Eco-débats

Excédés par les prix alimentaires élevés dans leur pays, beaucoup de consommateurs suisses passent, chaque semaine, la frontière pour faire leurs emplettes - qui en France, qui en Allemagne.

Les Suisses alémaniques, qui représentent la majorité de la population, ne cachent pas leur préférence en matière d’achats alimentaires pour l’Allemagne, qu’ils appellent ironiquement le "grand canton" : au pays des hard-discounters Aldi, Lidl ou Penny, ils profitent de prix défiant toute concurrence.

En bordure de la frontière avec le Bade-Wurtemberg, les samedis, c’est la confusion totale : embouteillages garantis, supermarchés pleins à craquer, parkings débordés… Le "Frankfurter Allgemeine", qui parle "d’invasion des Helvètes", note que même des Suisses aisés achètent chez Aldi, qui en Allemagne a plutôt une connotation de parent pauvre. Ainsi, à Jestetten, bourg allemand de 5 000 habitants, on a vu le propriétaire d’une Jaguar sortir de l’Aldi avec un chariot archiplein ; il a eu du mal à tout caser dans le coffre de la limousine.

Intérêts divergents

Les habitants ne partagent pas la satisfaction des commerçants : trop de bruit, trop de nuisances, des déchets devant Kik, discounter d’habits bon marché, etc.

En rentrant chez eux, les Suisses doivent faire tamponner les factures par la douane allemande et ensuite subir un contrôle douanier suisse. En effet, pour faire barrage à un raz-de-marée de produits allemands, chaque Helvète ne peut ramener qu’un kilo de viande et cinq litres d’alcool. Certains contournent l’obstacle en se faisant accompagner par leurs amis.

La frénésie suisse s’explique aisément : chez eux le bifteck ou l’entrecôte sont deux à trois fois plus chers qu’en Allemagne, les agriculteurs suisses étant hautement subventionnés. Les fruits et légumes coûtent le double. Même pour les produits cosmétiques, il faut dépenser jusqu’à 80 % de plus qu’à l’étranger.

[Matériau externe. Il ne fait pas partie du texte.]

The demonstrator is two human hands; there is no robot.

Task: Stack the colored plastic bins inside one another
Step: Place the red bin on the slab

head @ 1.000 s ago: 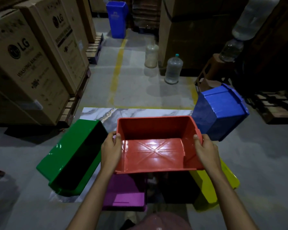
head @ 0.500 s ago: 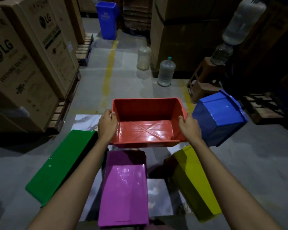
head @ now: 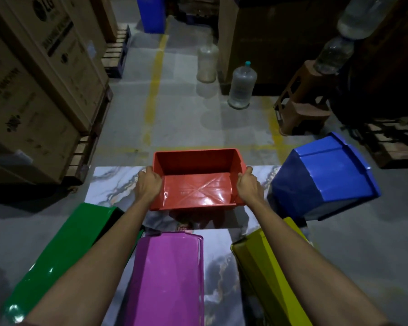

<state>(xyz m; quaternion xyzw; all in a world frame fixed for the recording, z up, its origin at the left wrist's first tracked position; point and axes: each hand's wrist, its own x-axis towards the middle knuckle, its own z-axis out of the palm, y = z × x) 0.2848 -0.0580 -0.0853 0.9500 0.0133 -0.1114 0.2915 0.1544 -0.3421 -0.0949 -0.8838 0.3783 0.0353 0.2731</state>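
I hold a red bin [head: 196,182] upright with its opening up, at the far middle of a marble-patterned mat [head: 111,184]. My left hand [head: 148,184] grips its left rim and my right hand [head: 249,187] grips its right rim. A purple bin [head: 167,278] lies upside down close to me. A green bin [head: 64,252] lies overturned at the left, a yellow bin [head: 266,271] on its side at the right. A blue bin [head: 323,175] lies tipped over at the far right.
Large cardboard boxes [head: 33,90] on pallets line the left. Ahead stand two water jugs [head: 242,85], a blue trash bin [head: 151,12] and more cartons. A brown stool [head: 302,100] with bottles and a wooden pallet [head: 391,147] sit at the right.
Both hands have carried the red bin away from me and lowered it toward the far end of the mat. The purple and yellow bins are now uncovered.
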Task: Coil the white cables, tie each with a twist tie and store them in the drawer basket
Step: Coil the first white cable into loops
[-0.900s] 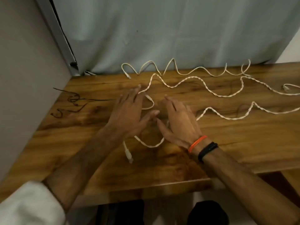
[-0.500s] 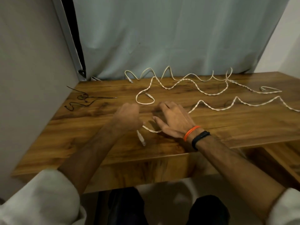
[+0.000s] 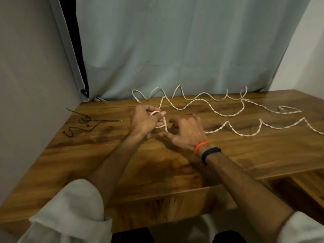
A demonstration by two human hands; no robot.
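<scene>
Head view: left hand gripped a small loop of braided white cable, lifted just above the wooden table. Right hand hovered beside it, fingers spread, holding nothing. Remaining cable snaked rightward; black twist ties lay far left.

Centre frame, the left hand grips a small loop of white cable above the wooden bench. The right hand hovers alongside, fingers spread and loosely curled. Dark twist ties lie at left.
</scene>
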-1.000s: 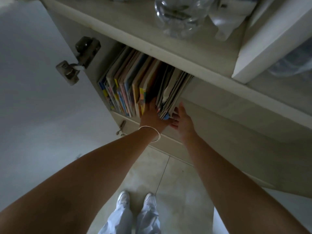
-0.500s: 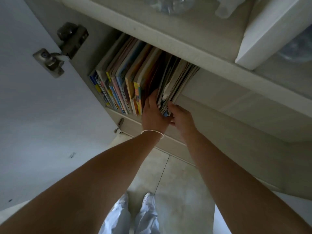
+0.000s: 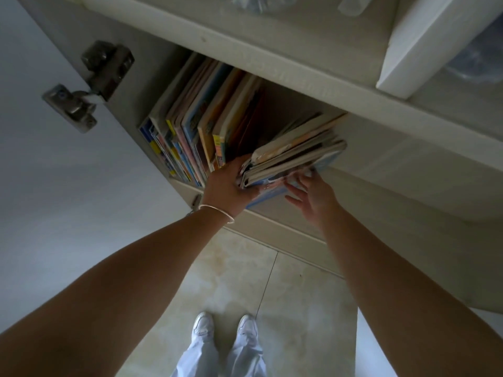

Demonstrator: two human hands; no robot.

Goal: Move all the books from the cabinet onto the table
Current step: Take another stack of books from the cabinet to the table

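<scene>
Your left hand (image 3: 231,183) clamps the near end of a tilted bundle of books (image 3: 294,156) in the cabinet (image 3: 272,74), while your right hand (image 3: 313,194), fingers loosely spread, touches its underside. At the bundle's nine o'clock, the remaining books (image 3: 196,123) stand upright.

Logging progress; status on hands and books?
Left hand grips tilted bundle of books. Right hand supports underneath. Remaining books upright in cabinet. Nothing blocking.

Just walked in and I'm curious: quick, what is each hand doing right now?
Left hand: closed on a bundle of books, tilted out of the cabinet.
Right hand: fingers open, spread under the bundle's blue bottom book.
</scene>
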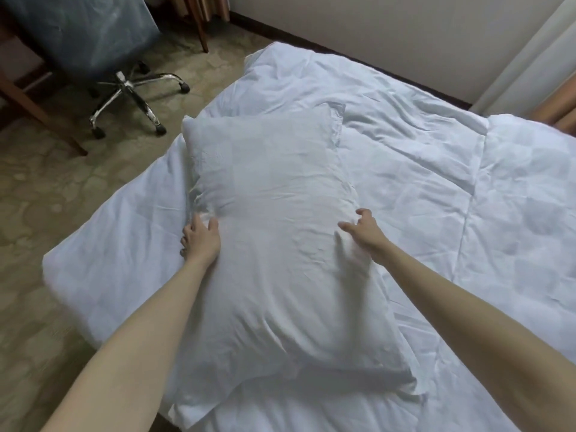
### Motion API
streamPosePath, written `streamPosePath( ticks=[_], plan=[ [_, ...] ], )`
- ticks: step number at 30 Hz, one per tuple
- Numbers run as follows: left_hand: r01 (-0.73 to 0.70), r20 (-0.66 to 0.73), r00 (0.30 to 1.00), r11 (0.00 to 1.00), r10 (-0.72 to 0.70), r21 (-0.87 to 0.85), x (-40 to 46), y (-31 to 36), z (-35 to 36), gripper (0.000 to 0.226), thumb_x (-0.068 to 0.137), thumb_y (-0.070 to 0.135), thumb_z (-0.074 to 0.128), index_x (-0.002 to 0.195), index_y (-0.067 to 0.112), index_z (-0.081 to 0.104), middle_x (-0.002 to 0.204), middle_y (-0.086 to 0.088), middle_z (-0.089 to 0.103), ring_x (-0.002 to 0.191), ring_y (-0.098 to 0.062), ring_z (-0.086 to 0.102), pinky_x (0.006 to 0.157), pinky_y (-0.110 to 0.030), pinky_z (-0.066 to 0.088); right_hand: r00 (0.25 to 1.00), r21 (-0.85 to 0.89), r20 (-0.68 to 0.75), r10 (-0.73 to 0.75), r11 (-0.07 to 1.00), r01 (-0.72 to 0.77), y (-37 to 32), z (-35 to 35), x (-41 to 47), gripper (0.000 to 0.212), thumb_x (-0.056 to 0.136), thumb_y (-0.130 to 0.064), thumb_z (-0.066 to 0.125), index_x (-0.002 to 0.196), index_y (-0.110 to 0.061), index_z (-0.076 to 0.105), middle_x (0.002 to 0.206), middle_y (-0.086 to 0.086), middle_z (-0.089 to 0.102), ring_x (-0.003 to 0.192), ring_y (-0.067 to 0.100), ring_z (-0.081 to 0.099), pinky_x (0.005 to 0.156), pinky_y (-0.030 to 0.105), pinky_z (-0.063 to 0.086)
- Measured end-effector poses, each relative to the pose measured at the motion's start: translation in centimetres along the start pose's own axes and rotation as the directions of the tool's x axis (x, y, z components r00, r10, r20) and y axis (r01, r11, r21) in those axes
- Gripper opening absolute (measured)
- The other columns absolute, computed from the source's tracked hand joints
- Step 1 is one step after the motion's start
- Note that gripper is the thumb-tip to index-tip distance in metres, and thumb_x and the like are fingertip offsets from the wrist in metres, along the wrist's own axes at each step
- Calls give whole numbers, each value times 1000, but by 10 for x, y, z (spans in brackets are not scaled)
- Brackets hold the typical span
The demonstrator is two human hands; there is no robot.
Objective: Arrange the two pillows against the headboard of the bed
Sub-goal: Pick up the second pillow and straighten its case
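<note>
A person's bare arms reached out over a white pillow (274, 244) that lay lengthwise on the rumpled white duvet (436, 188) of a bed, one short end toward the camera and the other toward the far end of the bed. The left hand (201, 240) rested against the pillow's left edge, thumb on top of the fabric and fingers curled down along its side. The right hand (363, 227) sat at the pillow's right edge, its fingers spread apart and bent, the tips touching the cloth; whether they gripped it could not be told. Only this one pillow could be made out. Left of the pillow, beyond the bed, a swivel chair (124, 85) with a chrome base stood on patterned carpet (46, 213).
</note>
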State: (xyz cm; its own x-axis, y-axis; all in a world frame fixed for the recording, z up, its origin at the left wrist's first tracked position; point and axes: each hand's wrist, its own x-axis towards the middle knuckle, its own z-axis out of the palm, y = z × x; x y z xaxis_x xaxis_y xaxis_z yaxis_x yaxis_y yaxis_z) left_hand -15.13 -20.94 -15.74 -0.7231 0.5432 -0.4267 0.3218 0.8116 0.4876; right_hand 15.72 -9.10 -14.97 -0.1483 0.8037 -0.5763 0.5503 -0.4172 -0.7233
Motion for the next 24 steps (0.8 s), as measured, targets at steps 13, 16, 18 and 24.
streamPosePath(
  ticks=[13,16,18,24],
  plan=[
    [222,168,971,896,-169,-384,17,-7,29,97,73,75,52,130,-3,50,136,-19,55,123,-31,54,102,-39,44,997,31,-21,78,997,-77,31,21,32,84,82,-57,61,139,-4,29,147,7,39,131,23,41,96,28,32],
    [201,122,979,890,-165,-409,10,-5,31,85,75,68,58,120,-4,57,127,-19,61,114,-30,59,86,-32,45,995,-4,-97,26,1000,-27,31,21,25,69,79,-54,65,124,-5,48,131,8,54,113,22,53,86,29,37],
    [186,104,982,894,-156,-408,2,-5,27,78,75,66,60,113,-2,61,121,-19,64,110,-28,61,82,-31,45,992,-21,-126,-10,1000,7,28,19,16,56,78,-51,67,110,-6,57,118,8,62,104,23,58,82,31,42],
    [175,84,984,899,-154,-401,-41,-13,22,59,78,59,64,90,1,63,103,-17,69,100,-29,65,83,-38,50,987,-85,-158,-18,996,5,46,3,-31,45,78,-51,66,91,-11,52,105,8,63,101,24,58,83,32,42]
  ],
)
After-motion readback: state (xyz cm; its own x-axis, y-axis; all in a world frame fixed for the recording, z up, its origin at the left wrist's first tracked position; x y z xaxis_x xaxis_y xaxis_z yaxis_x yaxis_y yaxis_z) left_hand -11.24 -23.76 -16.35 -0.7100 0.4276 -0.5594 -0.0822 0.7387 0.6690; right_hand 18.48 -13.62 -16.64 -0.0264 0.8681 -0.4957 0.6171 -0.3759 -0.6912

Les choses ont empiré début 2015 quand la Banque de Suisse a laissé filer à la hausse le franc, auparavant rattaché à l’euro au taux de change d’1,20. Depuis, notre devise ne vaut plus qu’1,07 franc. Cela rend encore plus attrayant l’achat à l’étranger. Selon le Crédit suisse, les Suisses auraient acheté pour 10 milliards de francs de produits de consommation dans les pays environnants en 2016. Il est difficile d’évaluer exactement le manque à gagner du commerce de détail suisse : le chiffre de 300 millions de francs avancé pour 2015 semble trop bas.

Les restaurants sont aussi à la fête

En Allemagne, les Suisses doivent avoir l’impression d’être dans un "pays de cocagne". Dans les restaurants badois ou wurtembergeois, pour un plat de raviolis à la sauce tomate, ils paient seulement 8,80 euros. A Zurich ou à Winterthur, ils devraient débourser le double.

Dans les restaurants des régions frontalières, la moitié de la clientèle est suisse. La plupart des clients suisses proviennent de la métropole de Zurich, capitale financière, économique et culturelle du pays.

Les salaires élevés suisses, correspondant à un niveau de vie élevé, causent aussi des problèmes aux communes frontalières allemandes : ainsi, à peine terminée leur formation dans les centres de soins allemands, les jeunes soignants vont travailler en Suisse, où ils gagnent facilement plus de 4 500 euros par mois. Après l’an 2000, quand il y avait un chômage relativement élevé en Allemagne, beaucoup d’Allemands avaient trouvé un emploi, le plus souvent bien rémunéré, à Zurich ou à Bâle.

Actuellement, 300 000 cousins germaniques vivent en Suisse, dont un quart dans l’agglomération de Zurich. Mais avec la poussée de la xénophobie en Suisse, des Allemands ont quitté le pays. Malgré cela, les Suisses restent les bienvenus auprès des commerçants allemands.